Task inputs |
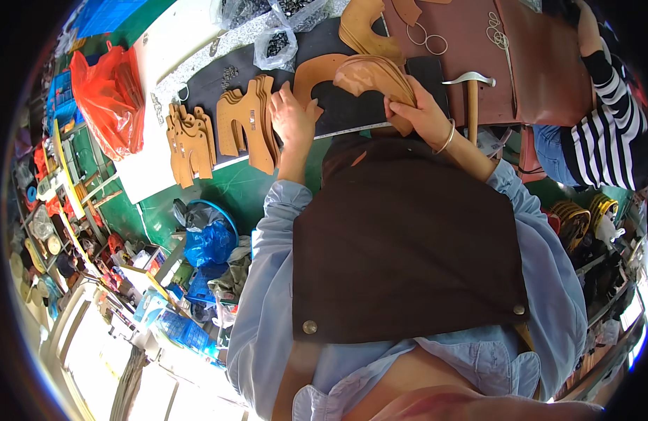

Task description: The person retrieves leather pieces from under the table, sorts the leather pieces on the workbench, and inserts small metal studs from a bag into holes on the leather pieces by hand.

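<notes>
My right hand (pixel 423 116) grips a fanned stack of curved tan leather pieces (pixel 374 74) by its right end, thumb on top. My left hand (pixel 293 118) is open, fingers spread, at the right edge of a stack of tan cut leather pieces (pixel 248 116); I cannot tell whether it touches them. Between my hands, a single curved leather piece (pixel 314 70) lies on the dark mat (pixel 332 41). Farther left stands another stack of notched leather pieces (pixel 190 144). Behind the held stack lies one more pile of curved leather pieces (pixel 362 29).
A hammer (pixel 472 98) lies right of my right hand, near scissors (pixel 498 31) and metal rings (pixel 427 39). Plastic bags of small dark parts (pixel 276 48) sit at the back. A red plastic bag (pixel 110 98) is at left. A person in a striped top (pixel 604 133) is at right.
</notes>
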### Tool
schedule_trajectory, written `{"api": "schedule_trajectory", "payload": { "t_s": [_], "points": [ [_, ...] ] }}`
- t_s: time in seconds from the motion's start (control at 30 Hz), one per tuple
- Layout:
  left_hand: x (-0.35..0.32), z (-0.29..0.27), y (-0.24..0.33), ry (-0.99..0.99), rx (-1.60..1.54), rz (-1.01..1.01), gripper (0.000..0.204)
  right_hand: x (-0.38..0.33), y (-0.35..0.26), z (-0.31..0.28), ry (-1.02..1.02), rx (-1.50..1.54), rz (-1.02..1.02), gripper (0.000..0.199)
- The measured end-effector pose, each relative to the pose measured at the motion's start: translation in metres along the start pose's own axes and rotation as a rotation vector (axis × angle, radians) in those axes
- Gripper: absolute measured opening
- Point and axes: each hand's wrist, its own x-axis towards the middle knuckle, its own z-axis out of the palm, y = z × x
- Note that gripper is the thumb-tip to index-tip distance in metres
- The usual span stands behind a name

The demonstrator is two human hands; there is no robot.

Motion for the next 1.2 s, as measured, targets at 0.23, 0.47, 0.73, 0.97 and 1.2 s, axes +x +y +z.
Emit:
{"api": "schedule_trajectory", "payload": {
  "t_s": [0.23, 0.47, 0.73, 0.97, 1.2],
  "points": [
    [0.007, -0.014, -0.018, -0.306, -0.77, -0.504, 0.018, -0.006, -0.006, -0.009, 0.177, 0.314, 0.09, 0.02],
    [0.005, -0.065, 0.091, -0.426, -0.938, -0.367, 0.017, -0.003, -0.012, 0.032, 0.137, 0.019, 0.14, 0.037],
    [0.005, -0.092, 0.103, -0.557, -1.433, -0.458, 0.019, -0.017, -0.027, 0.045, 0.131, -0.361, -0.299, 0.042],
    [0.014, -0.112, 0.115, -0.446, -1.296, -0.372, 0.038, -0.028, -0.042, 0.058, 0.136, -0.458, -0.453, 0.044],
    [0.017, -0.115, 0.119, -0.411, -1.231, -0.339, 0.038, -0.029, -0.038, 0.06, 0.145, -0.369, -0.437, 0.049]
  ]
}}
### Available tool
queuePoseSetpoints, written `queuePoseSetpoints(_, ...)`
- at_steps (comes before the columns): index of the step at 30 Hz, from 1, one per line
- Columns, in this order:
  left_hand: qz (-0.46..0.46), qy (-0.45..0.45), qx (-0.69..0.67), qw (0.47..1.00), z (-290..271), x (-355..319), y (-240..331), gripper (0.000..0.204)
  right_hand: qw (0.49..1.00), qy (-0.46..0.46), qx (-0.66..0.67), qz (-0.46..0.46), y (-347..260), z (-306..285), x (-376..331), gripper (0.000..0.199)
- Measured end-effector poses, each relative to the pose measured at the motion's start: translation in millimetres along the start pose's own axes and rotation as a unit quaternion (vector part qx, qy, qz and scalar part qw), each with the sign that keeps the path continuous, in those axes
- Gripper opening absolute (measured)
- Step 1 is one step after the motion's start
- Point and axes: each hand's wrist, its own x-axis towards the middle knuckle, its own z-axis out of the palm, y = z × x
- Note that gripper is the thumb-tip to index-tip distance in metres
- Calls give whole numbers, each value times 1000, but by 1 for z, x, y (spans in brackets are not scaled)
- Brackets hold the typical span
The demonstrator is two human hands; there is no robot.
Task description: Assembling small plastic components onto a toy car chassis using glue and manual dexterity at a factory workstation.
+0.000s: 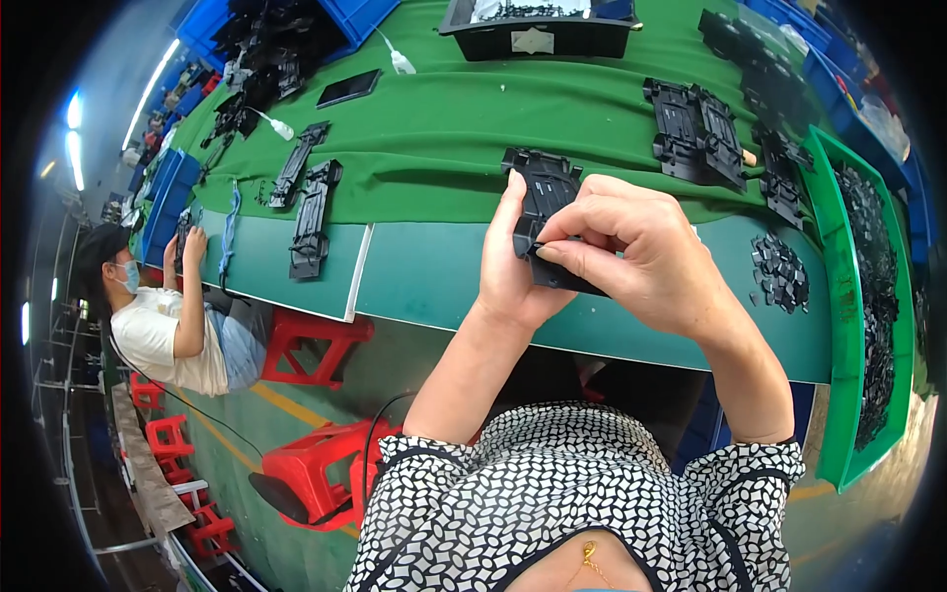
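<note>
Above the table's front edge, my left hand [505, 259] grips a black plastic toy-car chassis [546, 187] along its left side, thumb up against the edge. It is tilted, with wheel-arch shapes at its far end. My right hand [631, 247] is closed in a pinch at the chassis's near end. Thumb and index finger meet on a small black plastic piece [537, 248] there, mostly hidden by the fingertips. A heap of similar small black pieces [781, 273] lies to the right of my right hand.
More chassis [676, 128] lie at right and another pair [314, 219] at left on green cloth. A green crate [837, 434] of small black parts stands far right; a black bin [538, 41] sits behind. At left a person [168, 326] handles a dark part near red stools [308, 474].
</note>
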Motion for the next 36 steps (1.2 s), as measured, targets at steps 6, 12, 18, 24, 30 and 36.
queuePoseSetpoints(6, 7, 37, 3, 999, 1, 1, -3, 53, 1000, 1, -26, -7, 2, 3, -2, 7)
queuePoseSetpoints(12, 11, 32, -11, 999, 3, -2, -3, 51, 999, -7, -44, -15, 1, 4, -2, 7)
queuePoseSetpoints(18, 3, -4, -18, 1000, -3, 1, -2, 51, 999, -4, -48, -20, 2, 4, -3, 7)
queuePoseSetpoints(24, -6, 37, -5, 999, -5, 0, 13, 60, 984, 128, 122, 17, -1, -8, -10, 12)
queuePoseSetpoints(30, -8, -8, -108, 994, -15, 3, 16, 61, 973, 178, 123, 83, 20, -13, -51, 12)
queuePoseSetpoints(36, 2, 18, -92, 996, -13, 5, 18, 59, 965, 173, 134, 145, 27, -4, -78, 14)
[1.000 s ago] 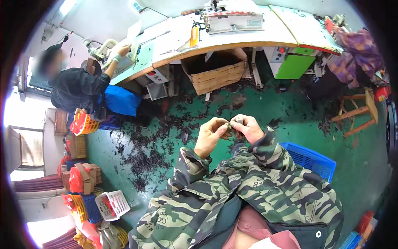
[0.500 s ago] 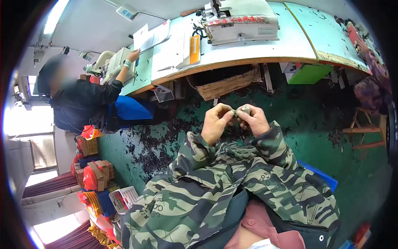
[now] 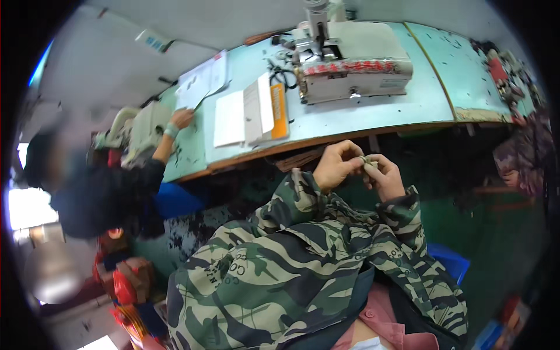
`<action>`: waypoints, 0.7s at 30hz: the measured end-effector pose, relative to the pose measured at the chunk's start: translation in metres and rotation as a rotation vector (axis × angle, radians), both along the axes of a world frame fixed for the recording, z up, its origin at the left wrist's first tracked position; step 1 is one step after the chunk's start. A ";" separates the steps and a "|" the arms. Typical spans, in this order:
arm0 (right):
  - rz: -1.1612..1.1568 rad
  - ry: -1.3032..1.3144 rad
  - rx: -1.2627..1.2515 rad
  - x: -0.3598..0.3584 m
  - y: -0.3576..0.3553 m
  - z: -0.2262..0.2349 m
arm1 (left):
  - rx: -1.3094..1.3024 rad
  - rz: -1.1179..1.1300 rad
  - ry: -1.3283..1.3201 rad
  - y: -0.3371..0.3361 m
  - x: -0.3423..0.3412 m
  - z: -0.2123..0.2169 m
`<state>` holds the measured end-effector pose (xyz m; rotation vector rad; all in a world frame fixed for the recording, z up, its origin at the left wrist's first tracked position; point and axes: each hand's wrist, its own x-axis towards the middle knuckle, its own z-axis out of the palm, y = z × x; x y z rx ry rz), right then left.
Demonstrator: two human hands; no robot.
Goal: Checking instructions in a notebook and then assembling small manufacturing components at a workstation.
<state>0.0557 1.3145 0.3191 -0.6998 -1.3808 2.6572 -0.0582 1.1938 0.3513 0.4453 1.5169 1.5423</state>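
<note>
My left hand (image 3: 335, 167) and my right hand (image 3: 385, 179) meet in front of my chest, just short of the table's front edge. Between their fingertips is a small greenish-tan piece (image 3: 365, 160), too small to name. Both hands are closed in a pinch on it, the left from one side and the right from the other. Camouflage sleeves cover my forearms. On the table beyond my hands stands a white sewing machine (image 3: 356, 83) with red marks along its front. Neither hand touches the machine.
A pale table (image 3: 429, 108) runs across the back. Left of the machine lie scissors (image 3: 284, 78), an orange-edged booklet (image 3: 279, 111) and white papers (image 3: 201, 79). A person in dark clothes (image 3: 105, 195) reaches to the table at left. Behind my right side is a blue stool-like thing (image 3: 449, 261).
The view has shifted, and the table and sewing machine appear lower and larger. My hands sit further right in the picture, still pinching the small piece. The person's hand stays by the papers.
</note>
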 end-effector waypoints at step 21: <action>-0.057 -0.072 -0.127 -0.137 0.072 0.065 | 0.141 0.019 -0.347 0.057 -0.145 0.044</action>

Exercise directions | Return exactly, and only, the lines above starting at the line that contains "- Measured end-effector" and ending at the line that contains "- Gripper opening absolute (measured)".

Exercise output |
- Measured end-effector poses, each relative to the pose measured at the motion's start: translation in millimetres along the start pose's own axes and rotation as a unit quaternion (vector part qx, qy, qz and scalar part qw), each with the sign that keeps the path continuous, in those axes
- Gripper opening absolute (measured)

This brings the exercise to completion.